Items from a data source:
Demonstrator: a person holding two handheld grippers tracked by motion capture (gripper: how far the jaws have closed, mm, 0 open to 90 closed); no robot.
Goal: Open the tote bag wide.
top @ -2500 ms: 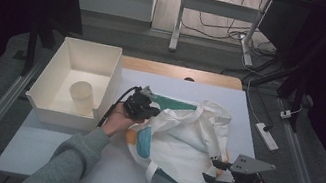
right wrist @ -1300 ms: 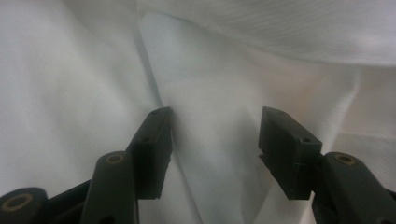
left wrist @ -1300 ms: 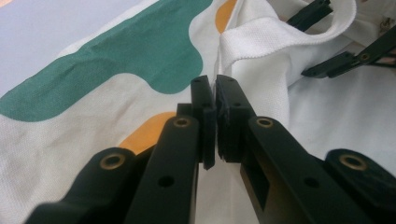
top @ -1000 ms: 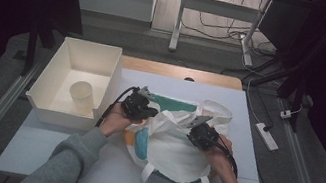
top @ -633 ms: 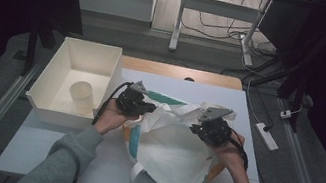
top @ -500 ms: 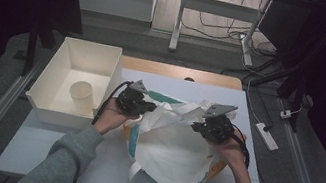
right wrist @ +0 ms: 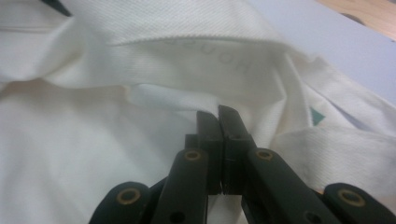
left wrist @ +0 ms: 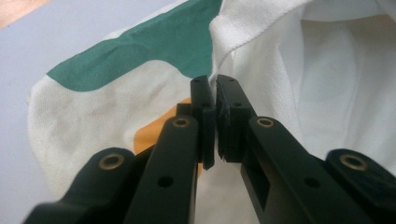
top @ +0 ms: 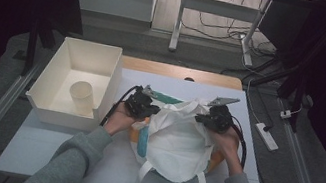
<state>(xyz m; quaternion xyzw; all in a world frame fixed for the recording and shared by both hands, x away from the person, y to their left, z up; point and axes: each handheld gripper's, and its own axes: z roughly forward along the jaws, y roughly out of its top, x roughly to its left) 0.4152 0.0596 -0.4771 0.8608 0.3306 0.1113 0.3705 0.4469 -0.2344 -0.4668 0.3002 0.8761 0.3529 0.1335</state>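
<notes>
what's going on: looks like a person is spreading a white tote bag [top: 177, 142] open by its mouth, one tongs on each side of the rim

where the bag is: lower middle of the high view, lying on the pale surface [top: 40, 143], on top of a flat cloth with green and orange print [left wrist: 135, 70]; its two straps hang off the bottom edge toward the person

left tongs [top: 144, 106]: pressed together on the bag's left rim. In the left gripper view the pads [left wrist: 208, 122] sit nearly closed with a fold of hem running in between them

right tongs [top: 213, 119]: same deal on the right rim, pinching a pleat of white fabric right at the tips in the right gripper view

the relation that matters: the mouth runs left-right across the frame between the two tongs, the bag body hangs below that line toward the person. Both are already on the cloth, neither hand is nearer. So my guess is the next move is pulling apart or lifting along that line

high view gives: the overall layout, plus a white bin [top: 60, 104] at the left with a cup [top: 81, 97] in it, near the left hand

gripper views give: the actual bite on the hem, and faint lettering showing through the fabric [right wrist: 210, 63] on the right side
</notes>
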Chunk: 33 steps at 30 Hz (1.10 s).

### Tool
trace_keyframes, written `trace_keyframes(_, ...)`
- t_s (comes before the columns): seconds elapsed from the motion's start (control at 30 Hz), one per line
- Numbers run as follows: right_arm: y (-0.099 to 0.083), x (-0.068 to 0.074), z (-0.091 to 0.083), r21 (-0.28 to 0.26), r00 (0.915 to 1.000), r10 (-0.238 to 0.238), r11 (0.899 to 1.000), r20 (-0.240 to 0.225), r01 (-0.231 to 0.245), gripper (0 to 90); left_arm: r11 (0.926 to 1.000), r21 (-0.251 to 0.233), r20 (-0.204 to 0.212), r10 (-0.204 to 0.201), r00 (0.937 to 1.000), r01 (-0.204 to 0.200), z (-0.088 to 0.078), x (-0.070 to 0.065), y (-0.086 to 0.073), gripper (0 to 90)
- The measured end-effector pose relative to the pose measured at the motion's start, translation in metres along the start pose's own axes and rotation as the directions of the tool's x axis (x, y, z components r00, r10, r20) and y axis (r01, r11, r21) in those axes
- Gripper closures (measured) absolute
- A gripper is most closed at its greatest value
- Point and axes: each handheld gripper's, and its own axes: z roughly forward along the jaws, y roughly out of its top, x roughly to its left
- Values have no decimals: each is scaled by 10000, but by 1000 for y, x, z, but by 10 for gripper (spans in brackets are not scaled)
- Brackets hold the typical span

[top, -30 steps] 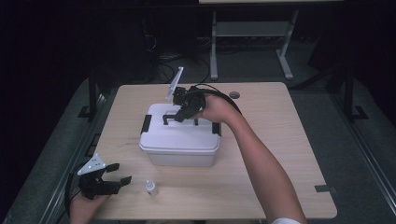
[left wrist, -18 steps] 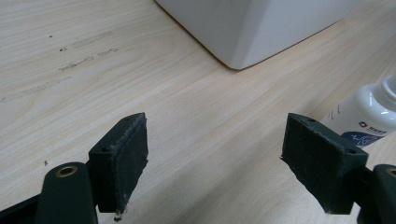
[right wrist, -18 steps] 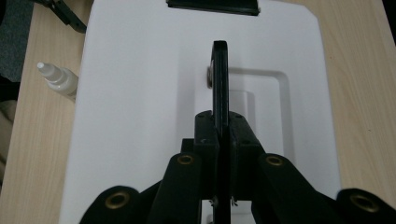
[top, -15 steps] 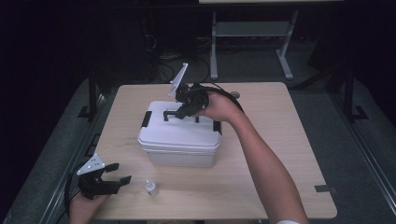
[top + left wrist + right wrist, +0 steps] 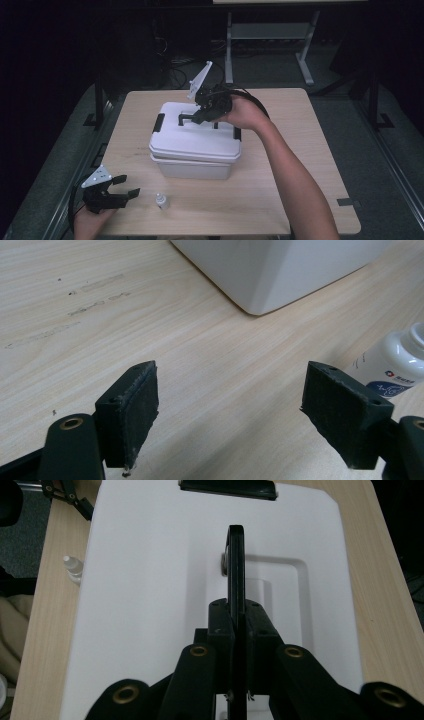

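My right gripper (image 5: 197,116) is clamped on the black handle (image 5: 235,565) of the white box (image 5: 192,145), which sits near the middle of the table (image 5: 310,165). In the right gripper view the 2 jaws pinch the handle's bar edge-on, with the handle standing upright out of its recess in the lid. In the high view the box looks tilted, its far edge higher than its near edge, so I judge I am lifting it by the handle.

My left gripper (image 5: 122,187) rests near the table's front edge, well to the near left of the box, with its jaws spread wide and nothing between them. A small white bottle (image 5: 161,201) stands just to its right, in front of the box; in the left gripper view it sits beside 1 pad (image 5: 345,415) without being pinched.

To do this lift well I would keep the pinch centred on the bar, so that the box hangs level and does not swing. I would raise it slowly and straight. The black latches (image 5: 159,122) at the box's ends should be watched, since a loose lid could part from the base. The bottle stands in front of the box, so I would keep the box away from that side.
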Motion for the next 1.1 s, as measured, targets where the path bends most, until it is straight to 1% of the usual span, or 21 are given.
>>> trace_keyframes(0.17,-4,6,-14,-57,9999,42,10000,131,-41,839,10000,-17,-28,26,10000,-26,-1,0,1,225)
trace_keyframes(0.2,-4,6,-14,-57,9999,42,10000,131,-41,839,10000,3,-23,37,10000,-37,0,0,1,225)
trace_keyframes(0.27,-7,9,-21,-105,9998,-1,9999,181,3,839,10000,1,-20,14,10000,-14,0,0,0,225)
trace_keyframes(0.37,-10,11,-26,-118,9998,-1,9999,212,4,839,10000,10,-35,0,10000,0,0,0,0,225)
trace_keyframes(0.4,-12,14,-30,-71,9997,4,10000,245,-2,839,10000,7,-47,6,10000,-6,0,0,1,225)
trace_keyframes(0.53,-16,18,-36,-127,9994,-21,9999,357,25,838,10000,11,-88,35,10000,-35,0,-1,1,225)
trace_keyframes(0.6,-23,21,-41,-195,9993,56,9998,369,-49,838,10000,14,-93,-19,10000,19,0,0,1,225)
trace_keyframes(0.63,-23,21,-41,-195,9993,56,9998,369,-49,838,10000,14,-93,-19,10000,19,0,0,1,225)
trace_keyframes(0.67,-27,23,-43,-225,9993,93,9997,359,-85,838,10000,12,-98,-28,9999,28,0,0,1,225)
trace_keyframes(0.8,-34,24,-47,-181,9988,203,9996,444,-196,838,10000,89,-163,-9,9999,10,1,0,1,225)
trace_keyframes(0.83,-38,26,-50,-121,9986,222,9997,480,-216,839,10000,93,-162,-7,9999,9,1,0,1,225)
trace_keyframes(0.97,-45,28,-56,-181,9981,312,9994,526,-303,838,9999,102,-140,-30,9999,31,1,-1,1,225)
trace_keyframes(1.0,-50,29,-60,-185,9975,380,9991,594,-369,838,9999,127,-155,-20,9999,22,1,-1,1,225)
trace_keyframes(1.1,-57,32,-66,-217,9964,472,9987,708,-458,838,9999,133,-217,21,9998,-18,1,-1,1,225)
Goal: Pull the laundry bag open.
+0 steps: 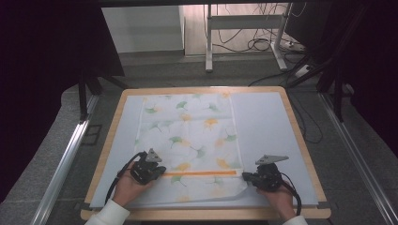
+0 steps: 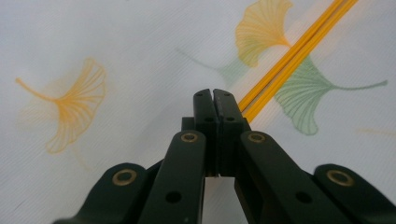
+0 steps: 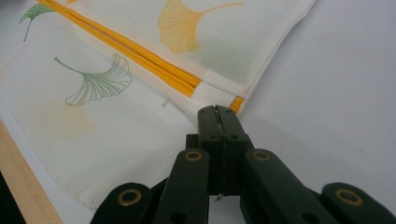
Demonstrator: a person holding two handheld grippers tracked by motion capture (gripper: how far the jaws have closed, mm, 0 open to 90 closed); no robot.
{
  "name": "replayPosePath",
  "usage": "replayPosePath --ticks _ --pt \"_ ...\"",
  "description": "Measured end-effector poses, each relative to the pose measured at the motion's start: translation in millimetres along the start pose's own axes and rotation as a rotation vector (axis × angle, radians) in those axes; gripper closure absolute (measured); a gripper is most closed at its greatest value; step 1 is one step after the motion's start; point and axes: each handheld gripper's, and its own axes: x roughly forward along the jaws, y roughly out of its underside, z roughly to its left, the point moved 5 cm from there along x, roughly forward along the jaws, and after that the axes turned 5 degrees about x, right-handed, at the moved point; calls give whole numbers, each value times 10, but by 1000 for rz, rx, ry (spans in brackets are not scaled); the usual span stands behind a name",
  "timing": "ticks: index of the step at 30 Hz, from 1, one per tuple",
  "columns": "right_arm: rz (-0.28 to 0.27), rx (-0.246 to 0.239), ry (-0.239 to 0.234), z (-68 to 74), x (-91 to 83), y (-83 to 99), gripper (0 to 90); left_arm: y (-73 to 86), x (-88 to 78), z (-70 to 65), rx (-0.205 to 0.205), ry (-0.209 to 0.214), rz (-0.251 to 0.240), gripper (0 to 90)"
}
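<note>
The leaf-print mesh bag was laid flat near the front edge of the table, and both claws — the left gripper and the right gripper — were kept squeezed together, nothing clamped, at the ends of the orange zipper, likely so it could be worked.

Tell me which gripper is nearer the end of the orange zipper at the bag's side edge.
Right. The right gripper sits shut just off the zipper end at the mesh bag edge. The left gripper is shut at the zipper's opposite end.
</note>
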Motion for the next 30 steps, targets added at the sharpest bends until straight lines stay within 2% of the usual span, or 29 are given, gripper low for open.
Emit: replayPosePath --ticks 7,21,30 --pt "-2 1 4 2 2 -1 898 51 -33 32 -3 -16 4 900" --pt "-2 1 4 3 2 -1 897 223 -142 172 -39 -54 13 900" --pt "-1 0 5 4 1 -1 897 351 -221 281 -79 -73 9 900"
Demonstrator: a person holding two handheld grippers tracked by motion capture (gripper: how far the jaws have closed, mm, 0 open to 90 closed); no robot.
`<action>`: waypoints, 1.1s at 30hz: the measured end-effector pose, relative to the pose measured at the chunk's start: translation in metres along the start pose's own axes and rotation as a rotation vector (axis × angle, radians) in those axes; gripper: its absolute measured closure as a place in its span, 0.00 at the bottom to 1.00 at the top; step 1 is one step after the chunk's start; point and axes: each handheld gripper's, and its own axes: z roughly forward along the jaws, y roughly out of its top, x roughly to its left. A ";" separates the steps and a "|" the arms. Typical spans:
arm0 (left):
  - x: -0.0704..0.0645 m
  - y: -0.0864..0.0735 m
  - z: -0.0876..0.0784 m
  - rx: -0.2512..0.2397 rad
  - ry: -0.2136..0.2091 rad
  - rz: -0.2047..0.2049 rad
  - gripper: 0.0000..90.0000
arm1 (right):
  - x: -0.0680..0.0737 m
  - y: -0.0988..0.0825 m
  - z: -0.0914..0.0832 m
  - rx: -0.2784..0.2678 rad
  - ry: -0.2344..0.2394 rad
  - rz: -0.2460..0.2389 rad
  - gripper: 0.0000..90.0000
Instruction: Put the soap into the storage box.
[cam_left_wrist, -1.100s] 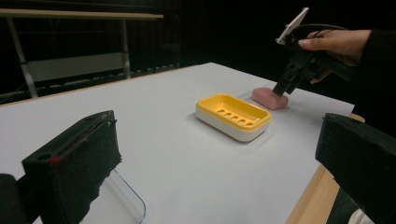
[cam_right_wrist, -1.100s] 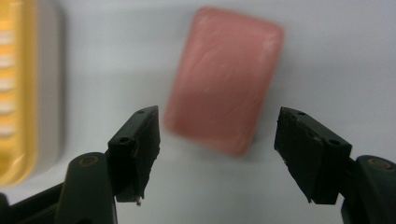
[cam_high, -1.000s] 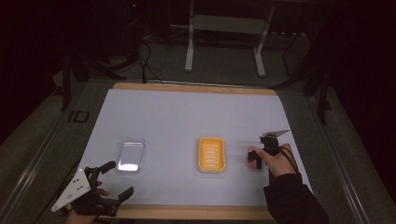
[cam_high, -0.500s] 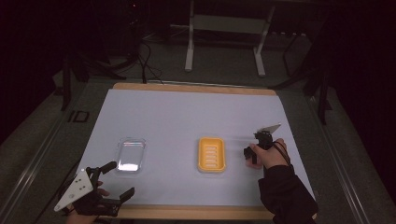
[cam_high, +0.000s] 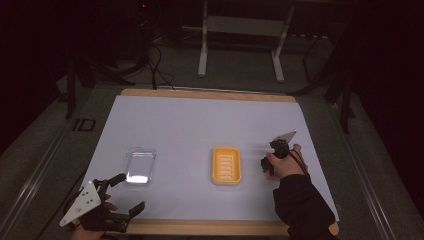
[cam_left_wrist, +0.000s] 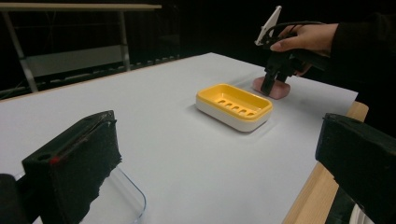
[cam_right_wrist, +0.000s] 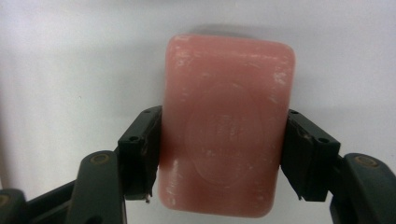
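At the near left corner of the white table (cam_high: 200, 125), the left gripper (cam_high: 122, 196) sits in a hand with its two black jaws spread wide apart and nothing between them. Just past it lies a clear plastic lid (cam_high: 140, 165), flat on the table. In the left gripper view a bit of its see-through edge peeks out by the left jaw.

In the middle sits a yellow soap dish (cam_high: 226, 165) with a white bottom and slots in its tray. Nothing is in it.

Just to the right of the dish, the right gripper (cam_high: 267, 165) points down at the table. Its jaws press on both long sides of a pink bar of soap (cam_right_wrist: 224, 123). The soap lies on the table, close beside the dish but not touching it.
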 end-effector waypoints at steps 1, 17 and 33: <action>0.000 0.000 0.000 0.000 0.000 0.000 0.00 | 0.000 0.000 0.000 -0.002 0.000 -0.005 0.41; 0.000 0.000 0.001 0.005 0.000 -0.001 0.00 | 0.006 0.005 -0.022 -0.043 0.013 -0.084 0.42; 0.000 0.000 0.001 0.010 0.000 0.002 0.00 | 0.034 0.004 -0.053 -0.121 0.043 -0.141 0.42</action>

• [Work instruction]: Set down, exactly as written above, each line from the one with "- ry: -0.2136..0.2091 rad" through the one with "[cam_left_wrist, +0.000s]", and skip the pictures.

• [Answer to this task]:
  - ry: -0.2136..0.2091 rad
  - rz: -0.2047..0.2049 rad
  - gripper: 0.0000..90.0000
arm1 (right):
  - x: -0.0680..0.0737 m
  - y: -0.0988..0.0825 m
  - z: -0.0914..0.0832 m
  - rx: -0.2784..0.2678 rad
  - ry: -0.2344..0.2394 rad
  - rz: -0.2460..0.2389 rad
  - gripper: 0.0000..90.0000
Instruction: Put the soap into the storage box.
[cam_left_wrist, -1.100s] 
[cam_right_wrist, -1.100s] 
[cam_high, -1.000s] 
[cam_high, -0.500s] 
[cam_high, +0.000s] 
[cam_left_wrist, +0.000s] 

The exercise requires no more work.